The Supreme Court yesterday upheld the legality of independent expenditures for presidential campaigns, a practice that allows the spending of millions of private dollars in what are supposed to be totally federally financed campaigns.
But the court's action yesterday does not resolve the controversy because it was accomplished by a 4-to-4 vote. Justice Sandra Day O'Connor produced the equally divided court when she disqualified herself from the case without explanation.
The tie vote affirms a lower court ruling striking down a $1,000 ceiling on expenditures by organizations not affiliated with a regular campaign. A three-judge U.S. District Court panel said the limitation violated the free speech rights of the independent organizations. Those independent groups spent $13.7 million in the 1980 elections touting their favorite candidates. About $11 million (mostly for Ronald Reagan) was spent in the general election, where private funds may not be spent by the candidates.
The practice was challenged by the Federal Elections Commission and by Common Cause, which sought enforcement of the $1,000 cap against several conservative organizations, including the Fund for a Conservative Majority and Americans for Change, which is headed by Sen. Harrison H. Schmitt (R-N.M.). Instead of enforcing the law, however, the panel struck it down.

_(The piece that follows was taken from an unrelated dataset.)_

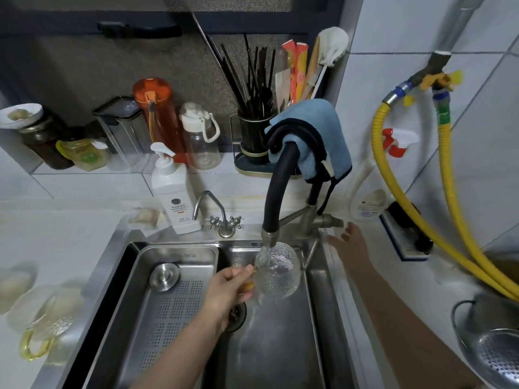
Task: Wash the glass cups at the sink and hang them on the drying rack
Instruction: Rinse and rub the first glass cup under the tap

A candidate's decision to forgo private funding, the panel said, "cannot bind his or her supporters outside the official campaign," whose own rights of expression are at stake.

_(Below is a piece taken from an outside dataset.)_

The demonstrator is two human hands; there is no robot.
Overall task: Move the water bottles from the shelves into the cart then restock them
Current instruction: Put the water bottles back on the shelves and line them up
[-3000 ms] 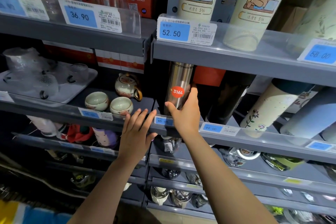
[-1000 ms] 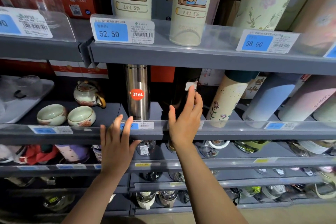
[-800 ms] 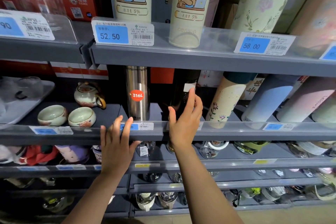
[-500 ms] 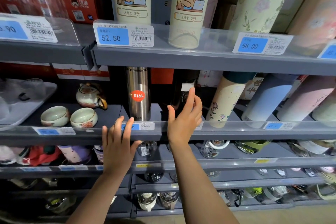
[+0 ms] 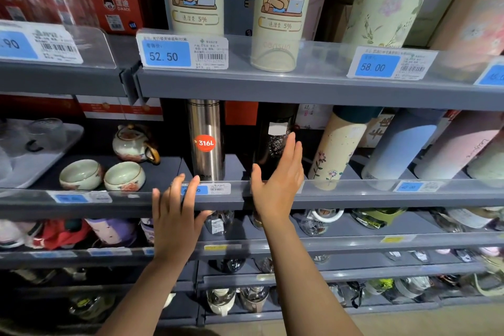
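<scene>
At the middle shelf (image 5: 354, 200), right hand (image 5: 278, 188) is raised against the black bottle (image 5: 272, 150): fingers straight and together, reaching up the bottle's front, thumb spread to the left side. Not a closed grasp; whether the fingertips actually touch the bottle I cannot tell. Black bottle stands upright behind the clear shelf lip, just right of the steel bottle (image 5: 206, 142) with the red 316L sticker.

Left hand (image 5: 176, 215) is released, fingers spread, hovering in front of the shelf edge below the steel bottle, fingertips over the price tag (image 5: 215, 189). It holds nothing.

Change over the last few seconds: three seconds ago the right hand was on the steel bottle; a second ago it had shifted to the black one, and since then it has hardly moved. Steel bottle stands square in its slot. Left hand has kept the same spot throughout.

Reading: steel bottle looks placed and done; attention now on seating or straightening the black bottle beside it. Likely the restock phase, though no cart is in view, so that is a judgement only.

Neighbours: floral cream bottle (image 5: 338, 150) leaning to the right, pale blue bottle (image 5: 401, 150) beyond it. Two cartoon bottles on the upper shelf (image 5: 300, 87). Teapot (image 5: 131, 143) and two small cups at left.
</scene>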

As a result of the ruling, the groups were free to spend whatever they pleased in the 1980 elections. As a result of yesterday's court action, they may also be free to do the same in the 1984 elections because there are no cases currently on the horizon that might produce a clear Supreme Court opinion.
Common Cause yesterday expressed the hope that the $1,000 limit would be enforced by the FEC anyway. "The statute still forbids" the expenditures, Common Cause Chairman Archibald Cox said in a statement. "Common Cause will continue to press for enforcement of the statute and we assume the FEC will do the same."
An FEC spokesman said, however, that the agency was still assessing the Supreme Court action.
The conservatives, meanwhile, were delighted. "We are pleased that the Supreme Court has upheld the ability of individual Americans to participate in campaigns and the ability of all of us to run independent efforts on behalf of candidates," said Robert Heckman, chairman of the Fund for a Conservative Majority.